Selon l’article 637 du code civil : La Servitude est une contrainte qui pèse sur une propriété au profit d’une autre, appartenant à deux propriétaires différents.
La propriété qui supporte la servitude : c’est le fonds servant, et celle qui en bénéficie : c’est le fonds dominant.
1. Comment une propriété se retrouve t’elle grevée d’une servitude ?
La servitude qui est attachée à la propriété et pas à son propriétaire peut s’acquérir de trois manières :
- Par la loi : c’est la SERVITUDE LÉGALE, par exemple, votre propriété est enclavée. Vous bénéficiez alors d’un droit de passage vous permettant de traverser la propriété du voisin pour avoir accès à la voie publique.

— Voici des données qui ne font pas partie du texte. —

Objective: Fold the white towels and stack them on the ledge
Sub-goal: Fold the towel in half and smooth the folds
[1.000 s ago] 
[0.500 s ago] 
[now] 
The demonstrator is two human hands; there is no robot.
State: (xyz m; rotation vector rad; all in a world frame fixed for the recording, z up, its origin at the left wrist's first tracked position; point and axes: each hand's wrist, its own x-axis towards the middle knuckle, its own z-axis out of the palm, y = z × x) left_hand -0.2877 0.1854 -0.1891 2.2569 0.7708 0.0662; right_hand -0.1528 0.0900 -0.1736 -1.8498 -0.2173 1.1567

- Par la configuration des lieux : c’est la SERVITUDE NATURELLE. Par exemple, la servitude d’écoulement des eaux pluviales: elles existent en fonction de la configuration des lieux.
- Par la convention entre deux parties : c’est la SERVITUDE CONVENTIONNELLE. Par exemple, une convention passée entre deux propriétaires autorisant l’un des deux à utiliser un droit de passage sur la propriété de l’autre : il s’agit dans la plupart des cas de consacrer un usage.
2. Toutes les servitudes ont-elles les mêmes caractéristiques ?
Non.
Les servitudes peuvent être , soit :
- continues : c’est à dire qu’on les utilise en permanence : c’est le cas de la servitude de vue.
- Discontinues : Elles supposent l’intervention de l’homme. C’est le cas du droit de passage, du droit de puisage.
Mais aussi : - Apparentes : C’est à dire qu’elles sont visibles. C’est le cas d’un chemin, d’une conduite d’eau.
Non apparentes : Une canalisation enterrée d’eaux usées est non apparente.
3. Comment disparaissent-elles ?
- Par le non usage : c’est à dire qu’elles n’est plus utilisée.
- Lorsque les deux fonds, servant et dominant, se trouvent réunis entre les mains d’un seul et même propriétaire.
La seule exception à ce principe : la servitude légale de passage, en cas d’enclave ne s’éteint jamais par le non usage.